Stand Out, or Step Aside

“If they ask about my biggest weakness, would nachos be an appropriate answer?”

This was the beginning of a conversation on Facebook a few weeks ago, with the question posed by a friend who is interviewing for a new position. As someone who has interviewed hundreds of people over the course of my career, this one made me pause. I responded, “in my world, that would land you the job.” I explained that when everyone says the same thing, responses tend to all run together, making it hard to distinguish one candidate from the next.

Allow me to clarify that this isn’t a blog about interview tips, or how to land a job at Kolbeco. This is a call for you to stand out, be yourself, and have the confidence to tell your own story.  For us, that means your marketing, and broadcasting an authentic, beautiful story about your brand. If you don’t, your story will run into the next, making your business unmemorable and indistinguishable from the competition.

Discover Your Story

From the day of our founding in 2000, we’ve always held a firm belief that every business has an interesting story. It’s our job to find it. Nothing is boring. There are human beings, stories of the journey, and true passion that combine to make a successful business. We talk a lot about finding your “why.” Maybe I’ll start calling it finding your “nacho.” Regardless, we’re challenging you to really think about your business.

  • Why do you love doing it?
  • What wakes you up in the morning and keeps you up at night?
  • What makes what you do different?
  • How are you impacting others?
  • How would you like to be remembered?
  • What is your nacho?

Lauren with NachosEmbrace Your Story

Your story is yours, and yours alone. Be proud of it. Wear it like a badge of honor and live it in all of your encounters. Don’t be afraid to tell others what you’re most passionate about, even if it’s contrarian or unconventional. It’s OK to flip your industry on its head and say something different, or even strive to make an impact on the world around you through your business. Think about these scenarios:

  1. Avis – We Try Harder: this car rental company didn’t have a history of being on top, and they gladly embraced their position as underdog. They didn’t try to tell someone else’s story. Instead, they loudly proclaimed “We Try Harder” in a campaign that ran for decades.
  2. Patagonia – Don’t Buy This Jacket: the outdoor gear company has a history and set of values that include environmental stewardship, protection of national parklands and monuments, as well as a strong commitment to quality. In a Black Friday ad several years ago, they bucked conventional marketing wisdom by encouraging their audience to NOT buy new this season. Recycle, repair, and keep wearing what you’ve already got.
  3. Chick-Fil-A – Values-Based Operations: As we all know, Chick-Fil-A is closed on Sundays, allowing their families quality time to spend together, and broadcasting the message that Sunday is a day for family. But it doesn’t end there. The chain’s community involvement, outspoken (and sometimes controversial) positions on social issues tell a story about who they are, and they’re OK that the story isn’t for everyone.

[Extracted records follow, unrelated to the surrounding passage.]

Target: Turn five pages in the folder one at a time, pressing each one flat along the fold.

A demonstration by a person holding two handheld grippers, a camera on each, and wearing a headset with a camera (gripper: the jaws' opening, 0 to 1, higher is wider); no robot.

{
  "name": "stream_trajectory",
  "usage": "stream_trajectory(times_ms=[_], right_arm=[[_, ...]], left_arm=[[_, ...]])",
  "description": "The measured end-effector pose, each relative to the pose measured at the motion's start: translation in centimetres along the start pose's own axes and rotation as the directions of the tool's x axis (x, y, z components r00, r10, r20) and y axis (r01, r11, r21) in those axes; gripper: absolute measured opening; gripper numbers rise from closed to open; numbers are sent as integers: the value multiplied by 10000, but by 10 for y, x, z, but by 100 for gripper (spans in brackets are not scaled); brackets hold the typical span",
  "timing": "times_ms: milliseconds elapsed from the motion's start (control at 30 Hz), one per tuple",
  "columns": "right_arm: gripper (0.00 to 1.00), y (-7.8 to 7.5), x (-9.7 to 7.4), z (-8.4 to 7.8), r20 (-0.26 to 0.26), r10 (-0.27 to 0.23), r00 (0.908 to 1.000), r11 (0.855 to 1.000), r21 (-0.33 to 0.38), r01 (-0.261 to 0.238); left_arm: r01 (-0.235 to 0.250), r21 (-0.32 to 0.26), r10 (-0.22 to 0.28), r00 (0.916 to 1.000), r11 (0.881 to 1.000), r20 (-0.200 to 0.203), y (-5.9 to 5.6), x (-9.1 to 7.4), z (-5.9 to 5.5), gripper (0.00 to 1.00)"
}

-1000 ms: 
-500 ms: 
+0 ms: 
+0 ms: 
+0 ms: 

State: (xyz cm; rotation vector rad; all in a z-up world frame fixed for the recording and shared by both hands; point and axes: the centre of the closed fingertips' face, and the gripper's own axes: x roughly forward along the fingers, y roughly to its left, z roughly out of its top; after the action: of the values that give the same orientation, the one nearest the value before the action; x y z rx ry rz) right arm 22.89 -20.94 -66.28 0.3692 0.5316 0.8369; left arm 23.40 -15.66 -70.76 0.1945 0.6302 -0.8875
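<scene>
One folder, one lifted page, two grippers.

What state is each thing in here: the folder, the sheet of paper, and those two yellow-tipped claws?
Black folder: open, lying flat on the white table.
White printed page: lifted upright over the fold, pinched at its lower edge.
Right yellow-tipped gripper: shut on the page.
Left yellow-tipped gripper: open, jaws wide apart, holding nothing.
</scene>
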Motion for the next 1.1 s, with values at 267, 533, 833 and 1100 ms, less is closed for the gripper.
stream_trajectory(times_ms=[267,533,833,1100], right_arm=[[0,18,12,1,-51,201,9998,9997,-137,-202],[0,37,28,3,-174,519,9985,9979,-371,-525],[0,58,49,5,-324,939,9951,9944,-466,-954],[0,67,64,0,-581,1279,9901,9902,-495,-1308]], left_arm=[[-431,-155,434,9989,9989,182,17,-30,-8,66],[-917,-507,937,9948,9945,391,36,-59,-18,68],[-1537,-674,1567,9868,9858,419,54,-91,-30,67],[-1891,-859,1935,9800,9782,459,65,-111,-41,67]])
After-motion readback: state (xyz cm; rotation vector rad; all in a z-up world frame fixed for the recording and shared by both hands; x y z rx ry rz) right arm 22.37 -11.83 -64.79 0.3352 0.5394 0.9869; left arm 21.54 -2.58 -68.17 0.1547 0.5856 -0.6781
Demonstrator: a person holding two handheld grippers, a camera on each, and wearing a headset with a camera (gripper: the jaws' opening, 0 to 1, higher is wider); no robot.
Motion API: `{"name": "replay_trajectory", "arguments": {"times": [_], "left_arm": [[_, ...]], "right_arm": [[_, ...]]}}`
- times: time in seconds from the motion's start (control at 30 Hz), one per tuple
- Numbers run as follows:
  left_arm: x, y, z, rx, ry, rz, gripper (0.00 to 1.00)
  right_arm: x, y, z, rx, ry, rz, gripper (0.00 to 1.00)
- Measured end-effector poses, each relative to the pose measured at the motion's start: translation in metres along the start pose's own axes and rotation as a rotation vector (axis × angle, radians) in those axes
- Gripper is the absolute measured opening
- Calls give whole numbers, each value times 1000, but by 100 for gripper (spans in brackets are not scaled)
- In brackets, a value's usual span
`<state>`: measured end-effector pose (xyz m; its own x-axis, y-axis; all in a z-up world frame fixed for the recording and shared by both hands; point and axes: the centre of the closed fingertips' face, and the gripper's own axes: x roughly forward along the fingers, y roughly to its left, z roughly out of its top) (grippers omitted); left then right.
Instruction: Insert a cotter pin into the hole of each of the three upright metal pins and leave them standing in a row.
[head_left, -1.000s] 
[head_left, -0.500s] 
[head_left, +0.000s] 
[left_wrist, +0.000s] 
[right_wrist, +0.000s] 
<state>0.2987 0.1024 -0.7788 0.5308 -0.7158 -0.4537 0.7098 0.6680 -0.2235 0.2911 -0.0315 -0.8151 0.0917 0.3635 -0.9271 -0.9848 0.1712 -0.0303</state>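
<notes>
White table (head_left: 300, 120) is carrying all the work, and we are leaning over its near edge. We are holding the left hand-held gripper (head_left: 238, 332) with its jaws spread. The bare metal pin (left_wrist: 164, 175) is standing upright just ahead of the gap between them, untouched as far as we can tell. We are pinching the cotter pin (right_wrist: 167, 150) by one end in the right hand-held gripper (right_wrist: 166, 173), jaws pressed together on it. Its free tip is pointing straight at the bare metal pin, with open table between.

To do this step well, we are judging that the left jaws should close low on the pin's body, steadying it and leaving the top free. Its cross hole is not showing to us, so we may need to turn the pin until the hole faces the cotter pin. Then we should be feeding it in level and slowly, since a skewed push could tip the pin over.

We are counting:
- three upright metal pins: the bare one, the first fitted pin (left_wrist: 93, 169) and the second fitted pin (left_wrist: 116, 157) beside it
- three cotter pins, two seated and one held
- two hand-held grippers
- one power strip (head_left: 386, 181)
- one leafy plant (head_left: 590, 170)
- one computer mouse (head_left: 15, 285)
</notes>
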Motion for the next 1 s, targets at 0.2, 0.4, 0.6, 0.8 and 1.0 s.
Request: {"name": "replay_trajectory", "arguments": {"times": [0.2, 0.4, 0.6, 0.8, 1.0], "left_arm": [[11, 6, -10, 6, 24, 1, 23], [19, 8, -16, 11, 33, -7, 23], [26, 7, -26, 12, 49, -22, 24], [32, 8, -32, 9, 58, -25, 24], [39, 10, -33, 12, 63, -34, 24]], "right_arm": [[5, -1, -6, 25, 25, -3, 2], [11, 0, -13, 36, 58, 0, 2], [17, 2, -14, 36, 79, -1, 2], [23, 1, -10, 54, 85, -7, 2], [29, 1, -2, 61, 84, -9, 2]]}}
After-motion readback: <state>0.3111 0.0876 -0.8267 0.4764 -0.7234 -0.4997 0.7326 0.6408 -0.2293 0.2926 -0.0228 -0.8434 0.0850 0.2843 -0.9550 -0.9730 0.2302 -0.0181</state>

These folks have all found their nachos, and they have no fear or hesitation about saying it.

Tell It Like It Is

One of our values at Kolbeco is to live to our mission and values, regardless of what it looks like to others. We believe in being a catalyst for confidence and shine. We communicate in a specific way and show up in a way that’s uniquely Kolbeco. Our clients do the same.

Our friends at Krilogy, for example, believe so strongly in their story of “The Art of Accomplishment” that you can stop any of their nearly 45 employees on the street, ask them what Krilogy is about, and they’ll tell you about what accomplishment means, their commitment to teamwork, their client-first, firm second philosophy, and their culture that brings it all to life.

The team at Hair Saloon have focused their entire operation on honoring the tradition of the corner barbershop, creating a place “Where Men Feel Comfortable®” and serving men in an environment of respect. This story is evident not only in the experience, but in all of the imagery, language, and communications.

The Antennas Direct story is all about liberating people from bad relationships with cable and satellite companies. Company founder, Richard Schneider, never saw other antenna companies as the competition. Pay TV service was the competition, and the legions of subscribers who held a strong dislike for them served as the audience as they began dumping cable and satellite in droves and watching television over-the-air for free with antennas.

Each of these examples has experienced tremendous growth because they’re not afraid to be who they are, and tell their story like it is. There are many choices of financial firms, places to get a haircut, and options for watching TV. Yet there’s something that resonates about these stories. They too, have found their nachos.

I encourage everyone in marketing, and as a human being, to think about what makes your story different. What’s your passion? What do you have to say that’s uniquely you, and how do you live that each day? Finding that nacho, fine Italian sports car, or grassy knoll will help you rise above the noise and connect with others in a meaningful way.